OK, let me give you a hint:

What is that big beige box?

It is a fucking copy machine. You know, like the kind of thing you might run a stack of those documents through, and make copies of them? One of those?

I can’t identify the brand but here’s another fun thing about “office” copy machines: they all keep internal logs of things like how many sheets were copied at what time on what day. That would correlate nicely, don’t you think, with surveillance video?

I don’t expect there would be video of Trump copying classified documents, as that would be non golf-related work. But it would sure be interesting to see if anyone had used that copier, and maybe ask them pointedly what they were copying and why.

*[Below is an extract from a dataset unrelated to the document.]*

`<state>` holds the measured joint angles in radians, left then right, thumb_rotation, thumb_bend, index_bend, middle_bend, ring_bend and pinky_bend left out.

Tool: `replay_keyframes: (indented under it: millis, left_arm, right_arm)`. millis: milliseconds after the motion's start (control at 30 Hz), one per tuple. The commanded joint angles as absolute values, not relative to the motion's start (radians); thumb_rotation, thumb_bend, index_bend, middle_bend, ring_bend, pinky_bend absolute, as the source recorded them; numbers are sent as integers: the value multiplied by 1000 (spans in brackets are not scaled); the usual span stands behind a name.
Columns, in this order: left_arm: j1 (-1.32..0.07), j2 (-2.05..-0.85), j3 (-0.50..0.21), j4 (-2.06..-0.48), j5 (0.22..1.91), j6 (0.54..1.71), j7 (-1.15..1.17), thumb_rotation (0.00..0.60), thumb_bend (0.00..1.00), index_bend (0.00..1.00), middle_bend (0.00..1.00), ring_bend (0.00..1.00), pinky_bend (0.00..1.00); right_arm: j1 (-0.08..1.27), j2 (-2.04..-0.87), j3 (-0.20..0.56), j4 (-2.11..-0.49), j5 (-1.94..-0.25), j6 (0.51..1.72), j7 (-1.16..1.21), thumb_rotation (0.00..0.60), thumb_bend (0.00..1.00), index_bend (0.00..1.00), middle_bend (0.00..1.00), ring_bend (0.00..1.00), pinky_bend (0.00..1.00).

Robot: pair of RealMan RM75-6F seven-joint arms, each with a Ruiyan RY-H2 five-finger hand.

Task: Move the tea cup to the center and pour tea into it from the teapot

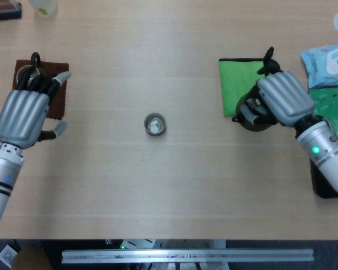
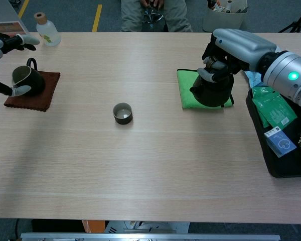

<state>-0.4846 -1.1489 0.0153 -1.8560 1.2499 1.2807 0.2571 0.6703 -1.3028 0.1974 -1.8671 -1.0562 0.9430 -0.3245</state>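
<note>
Right hand (image 2: 234,46) grips the black teapot (image 2: 211,89) from above, fingers wrapped round its top, carrying it over the near edge of the green cloth (image 1: 235,85); its spout points toward the table's middle. Left hand (image 1: 23,115) holds nothing, fingers spread, poised above the dark pitcher (image 2: 27,79) on the brown mat (image 2: 32,95) at the far left.

Nearest the robot lies bare tabletop. Further out, the tea cup (image 1: 155,124) stands upright near the center, mouth up, well apart from both hands, with open wood all round it. At the right edge a black tray (image 2: 271,156) holds packets. A small bottle (image 2: 46,29) stands at the far left edge.
</note>
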Motion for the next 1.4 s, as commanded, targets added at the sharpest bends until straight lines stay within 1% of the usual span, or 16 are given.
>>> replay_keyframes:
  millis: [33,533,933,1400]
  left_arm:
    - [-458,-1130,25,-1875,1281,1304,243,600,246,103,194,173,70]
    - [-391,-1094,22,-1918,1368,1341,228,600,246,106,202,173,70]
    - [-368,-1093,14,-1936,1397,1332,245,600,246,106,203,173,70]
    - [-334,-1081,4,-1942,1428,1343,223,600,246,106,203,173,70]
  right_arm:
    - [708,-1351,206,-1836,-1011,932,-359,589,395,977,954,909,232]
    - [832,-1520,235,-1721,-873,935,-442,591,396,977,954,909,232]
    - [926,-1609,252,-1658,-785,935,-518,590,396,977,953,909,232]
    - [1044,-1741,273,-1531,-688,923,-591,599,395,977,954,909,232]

Personally, I doubt that all the hulabaloo about TS/SCI documents is particularly important. I mean, it’s important in so far as it can be hung around Trump’s neck like a millstone, then pushed out of a helicopter at exactly 1 mile altitude. The US overclassifies materials to a ridiculous degree. Of course, there is important stuff, like the “collateral murder” video – the US loves to classify its worst mistakes and war crimes. I’m just a bit skeptical about the value of most of the stuff we are talking about. All that stuff about “placing the entire nation at risk” is just nationalist rah-rah.

But.

There are definitely cases where intelligence leaks get people killed. And those are terribly important to the people that get killed.

Examples abound. When Aldrich Ames walked out of CIA HQ with the Soviet double agent/defector list and sold it to the KGB, those people were rounded up fairly quickly, and they died.

I once heard a fun story about copiers and secrecy, and I believe it is public knowledge and no longer top secret since that operation was blown in the early 90s. The CIA made an arrangement with a couple of copy machine companies, to produce versions of their copiers for the export (read: Russian, but maybe also Iranian) market. Copiers are just an imaging system, with a computer inside, and a laser printer. So, the CIA copiers had a hard disk attached to the computer, which kept FAX resolution versions of everything the copier copied. Then, those copiers were sold to … the KGB, Russian Army, etc. Fancy office copiers used to have the ability to flag the administrator (“I need more toner!” or “I need maintenance!”) and a copier repair guy who worked for the CIA would come out, offload the hard drive, reset it, and add some toner and reboot the thing. The impression I got from the guy who told me about this (who was the NSA’s Chief Scientist, RTM Sr.) was that the program worked fabulously well until Ames or Hanssen, or one of those guys blew the operation. When they talk about “compromising sources and methods” they’re talking about the copier repairman who responded to a call in a Russian military facility, walked over to the copier, and was surrounded by 20 KGB agents. Bad day. Worst day.

Comments

  1. Jazzlet says

    One of those photos of “documents found at MaL” had what I understand was a copied document, the red edging had a white border round it? So we already knew someone was copying stuff that shouldn’t have been copied. But yeah hving it right there in the storage room is a bit bleeding much.

  2. lanir says

    I certainly wouldn’t stake anyone’s life on it but my brain and pattern recognition are fairly insistent that the beige bit sticking out there is made of painted brick and is an extension of the wall. Zoom in and see if it looks that way to you?

  3. xohjoh2n says

    Yellow dots. Just sayin’

    I heard many years ago that it was a “well known fact” that if you went to certain cheapo copy shops on Kensington High Street (quite close to various different embassies in West-Central London) then the machines would make a suspicious second pass on each copy that didn’t seem to happen in other places…

  4. says

    lanir@#2:
    I certainly wouldn’t stake anyone’s life on it but my brain and pattern recognition are fairly insistent that the beige bit sticking out there is made of painted brick and is an extension of the wall. Zoom in and see if it looks that way to you?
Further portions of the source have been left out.